[Source records]
---

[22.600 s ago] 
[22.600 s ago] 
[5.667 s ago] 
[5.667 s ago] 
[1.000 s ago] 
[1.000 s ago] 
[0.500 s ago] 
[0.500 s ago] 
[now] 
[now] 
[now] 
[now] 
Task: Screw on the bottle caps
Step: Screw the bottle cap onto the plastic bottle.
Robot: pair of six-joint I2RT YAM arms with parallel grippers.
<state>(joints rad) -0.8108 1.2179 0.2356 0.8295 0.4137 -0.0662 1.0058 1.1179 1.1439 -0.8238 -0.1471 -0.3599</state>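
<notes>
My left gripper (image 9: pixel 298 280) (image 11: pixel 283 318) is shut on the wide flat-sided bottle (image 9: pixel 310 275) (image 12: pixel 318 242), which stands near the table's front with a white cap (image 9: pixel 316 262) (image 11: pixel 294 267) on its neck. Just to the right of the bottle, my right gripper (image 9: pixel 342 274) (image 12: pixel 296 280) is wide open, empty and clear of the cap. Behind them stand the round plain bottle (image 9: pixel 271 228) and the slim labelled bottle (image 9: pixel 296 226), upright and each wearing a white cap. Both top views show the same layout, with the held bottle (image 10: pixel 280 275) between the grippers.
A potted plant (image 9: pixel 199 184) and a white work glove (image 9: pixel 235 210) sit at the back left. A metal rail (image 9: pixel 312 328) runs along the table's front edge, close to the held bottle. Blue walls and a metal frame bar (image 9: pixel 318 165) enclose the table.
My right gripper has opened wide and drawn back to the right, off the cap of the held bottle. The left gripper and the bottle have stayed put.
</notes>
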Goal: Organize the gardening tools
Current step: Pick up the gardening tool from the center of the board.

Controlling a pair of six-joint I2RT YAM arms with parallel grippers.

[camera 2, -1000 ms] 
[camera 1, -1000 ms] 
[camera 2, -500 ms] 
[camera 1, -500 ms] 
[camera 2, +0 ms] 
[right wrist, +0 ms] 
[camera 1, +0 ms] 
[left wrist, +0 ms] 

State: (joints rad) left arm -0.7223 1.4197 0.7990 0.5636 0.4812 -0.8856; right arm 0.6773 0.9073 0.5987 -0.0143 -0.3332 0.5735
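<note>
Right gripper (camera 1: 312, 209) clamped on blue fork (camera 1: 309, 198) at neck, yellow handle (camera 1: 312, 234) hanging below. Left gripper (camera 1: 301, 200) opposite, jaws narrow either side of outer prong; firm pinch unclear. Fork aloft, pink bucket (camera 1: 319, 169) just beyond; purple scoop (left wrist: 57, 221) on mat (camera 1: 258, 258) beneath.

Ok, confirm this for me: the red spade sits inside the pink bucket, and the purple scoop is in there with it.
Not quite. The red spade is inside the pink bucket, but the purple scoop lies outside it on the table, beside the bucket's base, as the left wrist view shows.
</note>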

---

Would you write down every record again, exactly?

*SOLUTION BELOW*
[22.600 s ago] 
[22.600 s ago] 
[5.667 s ago] 
[5.667 s ago] 
[1.000 s ago] 
[1.000 s ago] 
[0.500 s ago] 
[0.500 s ago] 
[now] 
[now] 
[now] 
[now] 
Task: Screw on the bottle caps
Step: Screw the bottle cap onto the plastic bottle.
Robot: pair of six-joint I2RT YAM arms with parallel grippers.
<state>(joints rad) -0.8108 1.2179 0.2356 0.8295 0.4137 -0.0662 1.0058 1.1179 1.1439 -0.8238 -0.1471 -0.3599</state>
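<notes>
My left gripper (image 9: pixel 298 280) (image 11: pixel 283 318) is shut on the wide flat-sided bottle (image 9: pixel 310 275) (image 12: pixel 318 242), which stands near the table's front with a white cap (image 9: pixel 316 262) (image 11: pixel 294 267) on its neck. Just to the right of the bottle, my right gripper (image 9: pixel 342 274) (image 12: pixel 296 280) is wide open, empty and clear of the cap. Behind them stand the round plain bottle (image 9: pixel 271 228) and the slim labelled bottle (image 9: pixel 296 226), upright and each wearing a white cap. Both top views show the same layout, with the held bottle (image 10: pixel 280 275) between the grippers.
A potted plant (image 9: pixel 199 184) and a white work glove (image 9: pixel 235 210) sit at the back left. A metal rail (image 9: pixel 312 328) runs along the table's front edge, close to the held bottle. Blue walls and a metal frame bar (image 9: pixel 318 165) enclose the table.
My right gripper has opened wide and drawn back to the right, off the cap of the held bottle. The left gripper and the bottle have stayed put.
</notes>
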Goal: Organize the gardening tools
Current step: Pick up the gardening tool from the center of the board.

Controlling a pair of six-joint I2RT YAM arms with parallel grippers.

[camera 2, -1000 ms] 
[camera 1, -1000 ms] 
[camera 2, -500 ms] 
[camera 1, -500 ms] 
[camera 2, +0 ms] 
[right wrist, +0 ms] 
[camera 1, +0 ms] 
[left wrist, +0 ms] 

State: (joints rad) left arm -0.7223 1.4197 0.7990 0.5636 0.4812 -0.8856; right arm 0.6773 0.9073 0.5987 -0.0143 -0.3332 0.5735
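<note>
Right gripper (camera 1: 312, 209) clamped on blue fork (camera 1: 309, 198) at neck, yellow handle (camera 1: 312, 234) hanging below. Left gripper (camera 1: 301, 200) opposite, jaws narrow either side of outer prong; firm pinch unclear. Fork aloft, pink bucket (camera 1: 319, 169) just beyond; purple scoop (left wrist: 57, 221) on mat (camera 1: 258, 258) beneath.

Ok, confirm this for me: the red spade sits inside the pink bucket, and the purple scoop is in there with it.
Not quite. The red spade is inside the pink bucket, but the purple scoop lies outside it on the table, beside the bucket's base, as the left wrist view shows.
</note>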

Work on this exercise is now complete.